Nach ihrem Studium an der Staatlichen Höheren Fachschule für Phototechnik in München perfektionierte sie ihr Können im Atelier von Alexander Binder in Berlin. Auch nach Rückkehr an den Bodensee und ihrer Heirat mit Paul Simon blieb sie der Fotografie treu. Sie entdeckte die heimische Landschaft und Sakralkunst als zentrale Motive für sich neu. 1949 gründete sie mit Marlis Schoeller ihren ersten Verlag in Kattenhorn auf der Höri, den sie bis 1967 mit Martha Koch unter dem Namen Simon + Koch weiterführte. Er war vermutlich der erste von Frauen gegründete und geleitete Verlag im Nachkriegsdeutschland.
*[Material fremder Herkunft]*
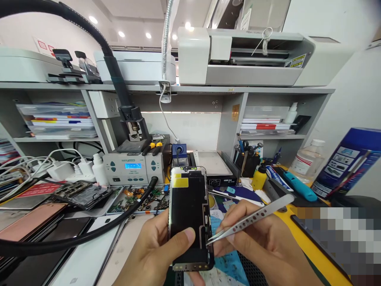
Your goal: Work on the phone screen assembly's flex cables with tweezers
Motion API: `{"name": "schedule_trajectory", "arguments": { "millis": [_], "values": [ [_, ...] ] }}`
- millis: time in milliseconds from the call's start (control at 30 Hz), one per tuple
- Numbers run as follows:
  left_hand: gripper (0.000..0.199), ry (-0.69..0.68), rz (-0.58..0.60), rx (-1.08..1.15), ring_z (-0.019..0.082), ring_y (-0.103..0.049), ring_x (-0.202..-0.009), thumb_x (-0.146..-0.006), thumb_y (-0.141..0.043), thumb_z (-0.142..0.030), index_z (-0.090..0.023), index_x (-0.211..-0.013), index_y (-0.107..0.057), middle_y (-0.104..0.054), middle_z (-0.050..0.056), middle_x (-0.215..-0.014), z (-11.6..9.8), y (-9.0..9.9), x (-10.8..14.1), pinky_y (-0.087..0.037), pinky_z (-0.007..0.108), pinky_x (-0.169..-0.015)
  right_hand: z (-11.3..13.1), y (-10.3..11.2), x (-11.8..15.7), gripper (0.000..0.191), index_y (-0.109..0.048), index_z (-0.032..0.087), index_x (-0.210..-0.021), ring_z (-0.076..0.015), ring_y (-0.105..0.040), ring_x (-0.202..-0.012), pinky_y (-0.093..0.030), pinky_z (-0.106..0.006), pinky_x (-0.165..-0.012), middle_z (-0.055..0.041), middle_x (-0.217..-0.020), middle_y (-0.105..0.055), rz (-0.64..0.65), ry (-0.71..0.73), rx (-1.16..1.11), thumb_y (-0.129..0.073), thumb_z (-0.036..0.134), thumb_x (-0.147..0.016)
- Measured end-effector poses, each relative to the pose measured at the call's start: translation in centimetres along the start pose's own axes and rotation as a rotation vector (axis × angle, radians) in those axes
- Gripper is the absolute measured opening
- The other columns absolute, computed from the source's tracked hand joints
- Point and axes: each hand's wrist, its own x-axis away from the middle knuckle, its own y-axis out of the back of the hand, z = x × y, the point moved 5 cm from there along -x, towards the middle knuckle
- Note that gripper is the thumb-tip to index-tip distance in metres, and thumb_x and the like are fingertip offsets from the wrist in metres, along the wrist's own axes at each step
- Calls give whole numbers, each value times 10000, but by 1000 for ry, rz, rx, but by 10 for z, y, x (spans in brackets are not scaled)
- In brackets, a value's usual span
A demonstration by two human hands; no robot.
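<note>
Near the lower middle, my left hand (pixel 157 248) grips a phone screen assembly (pixel 189 210) by its left side and lower end, thumb pressed on its black back. A yellow sticker (pixel 180 182) lies near the top of the assembly. My right hand (pixel 256 238) pinches silver tweezers (pixel 251 217) with a row of holes. Their tips meet the assembly's lower right edge or hover just over it; which of the two I cannot tell.
A soldering station (pixel 133 167) stands behind a tray of small parts (pixel 127 200). A black hose (pixel 98 235) arcs across the left side over several phones and tablets. Bottles, a blue can (pixel 347 163) and a tool holder (pixel 247 159) stand at the right.
</note>
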Motion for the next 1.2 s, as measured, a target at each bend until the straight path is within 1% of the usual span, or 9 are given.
{"name": "schedule_trajectory", "arguments": {
  "millis": [167, 300, 400, 467, 600, 733, 900, 1000, 1200],
  "values": [
    [410, -23, -11, -10, 206, -645, -709, -838, -727, -377, -162, -1184, -679, -719, 102, -991, 2, 1, 0, -590, 340, -537, 1, -1, 1, 254, -629, 179, -880, -173, -698, -777, -553, -300, -758, -36, -775, -727, 2, -14, 34, -714, 417, -900],
    [425, -31, 5, -59, 190, -652, -606, -843, -718, -391, -161, -1198, -668, -715, 73, -884, 1, 2, -1, -581, 343, -552, 3, -2, 1, 260, -626, 180, -873, -187, -687, -796, -541, -319, -771, -47, -784, -723, 13, -20, 57, -697, 428, -909],
    [428, -34, 9, -81, 187, -661, -571, -852, -707, -399, -162, -1204, -660, -705, 61, -846, 1, 2, -1, -569, 333, -557, 4, -1, 1, 266, -627, 182, -871, -189, -689, -800, -547, -321, -773, -45, -785, -723, 20, -20, 40, -709, 434, -898],
    [419, -32, 8, -82, 192, -666, -583, -856, -704, -396, -168, -1205, -661, -694, 55, -842, 1, 2, -1, -569, 332, -556, 3, -1, 0, 270, -624, 184, -885, -187, -699, -797, -555, -321, -776, -45, -786, -729, 18, -27, 19, -718, 438, -891],
    [398, -28, -10, -34, 212, -647, -700, -862, -705, -361, -166, -1207, -666, -696, 79, -883, 0, 1, 0, -585, 342, -538, 2, 1, -1, 241, -619, 188, -912, -190, -719, -807, -572, -326, -780, -41, -802, -728, 5, -29, 11, -723, 404, -896],
    [382, -31, -12, -19, 218, -637, -730, -863, -708, -335, -161, -1201, -671, -715, 99, -929, -1, -1, 0, -589, 349, -530, 1, 1, -2, 237, -612, 194, -912, -182, -717, -799, -578, -319, -775, -30, -793, -715, 5, -22, 13, -720, 405, -899],
    [293, -15, -27, -9, 191, -648, -644, -845, -725, -328, -143, -1073, -713, -732, 86, -896, -1, -1, 0, -579, 323, -532, 1, 0, 0, 248, -619, 191, -900, -177, -707, -798, -571, -306, -774, -34, -792, -720, 13, -26, 35, -706, 423, -906],
    [284, -10, -37, -10, 178, -652, -610, -826, -743, -337, -136, -1026, -720, -738, 86, -902, -1, -1, 1, -571, 304, -526, 2, -1, -1, 229, -625, 190, -885, -178, -699, -796, -563, -305, -772, -38, -798, -721, 12, -19, 67, -694, 406, -919],
    [330, -14, -6, -45, 179, -647, -588, -852, -713, -353, -150, -1111, -700, -726, 78, -884, 0, 0, 0, -572, 321, -532, 1, 1, -2, 241, -635, 186, -885, -184, -697, -795, -558, -319, -780, -40, -792, -720, 37, -18, 68, -707, 415, -904]
  ]
}}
Die Kuratoren der Ausstellung und Herausgeber des Buches Dorothea Cremer-Schacht und Siegmund Kopitzki sind Lotte Eckeners Spuren, die zu verblassen drohten, nachgegangen und vermessen sie neu. Ihr Blick auf die Tochter, Fotografin und Verlegerin ist in der Ausstellung mit Fotografien, Büchern und Schriftstücken präzise zusammengestellt. Im begleitenden Buch wird er erweitert durch Beiträge von Mitgliedern der Familien Eckener und Koch sowie Überblicksartikel zum Verlagsleben am Bodensee und der Kunst der Fotografie jener frühen Jahre.